Google announced its Nexus 5 smartphone on October 31st. Google has been offering an Android phone that is a "pure Google" experience. It has no extra software from manufacturers or carriers. Google is trying to do two things with this phone -- Show what a phone running stock Android looks like, and to have an inexpensive phone that developers can easily buy and use. This phone costs a mere $349 unsubsidized and without a contract. This is half of the cost of other top of the line phones unsubsidized.
Micheline can't erase photos on the iPad from Picasa. Leo says that there's a setting in Picasa that will allow it. Leo also says that Windows photo sync is terrible and iTunes on Windows isn't that great either. That's why Picasa is a better option.
Ideally, though, iTunes and the iPad work best on the Mac. Here's a link that talks about issues and various solutions. There's a photo cache called iPod Photo Cache that she can delete.
Google released its next smart phone, called Nexus 5, made by LG. Like the previous Nexus phone, Google sells this unlocked and unsubsidized starting at $349 -- that's nearly half the cost of buying most competing smartphones unsubsidized. Make sure to buy it from the Google Play store though, because other retailers like Best Buy currently sell it for around $700 instead! This may be because there's a longer wait to get it from the Play store at this time.

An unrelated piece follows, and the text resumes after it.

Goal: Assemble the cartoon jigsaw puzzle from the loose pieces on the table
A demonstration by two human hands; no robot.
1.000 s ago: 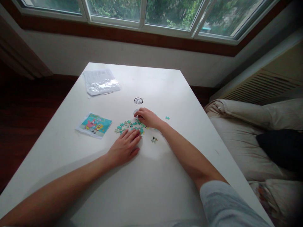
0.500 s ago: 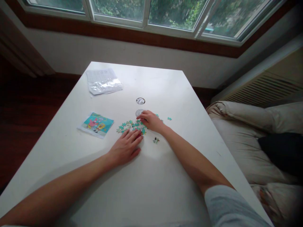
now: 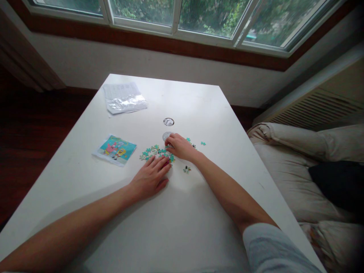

Later this week, Google's Nexus 5 will be coming out. Rumors are suggesting that it will be October 31st or November 1st. It will likely be around $350 and have state of the art specs, making the geeks happy. It'll be unlocked and will probably be for T-Mobile, not Sprint.
Mike would like to save his voicemail to his PC. Leo says that there are Android apps that can do it. There's a website called SavemyVM.com and Voicemailsforever.com, but they're not free. Leo also recommends using Google Voice. It will email him the audio automatically, which is great for archiving.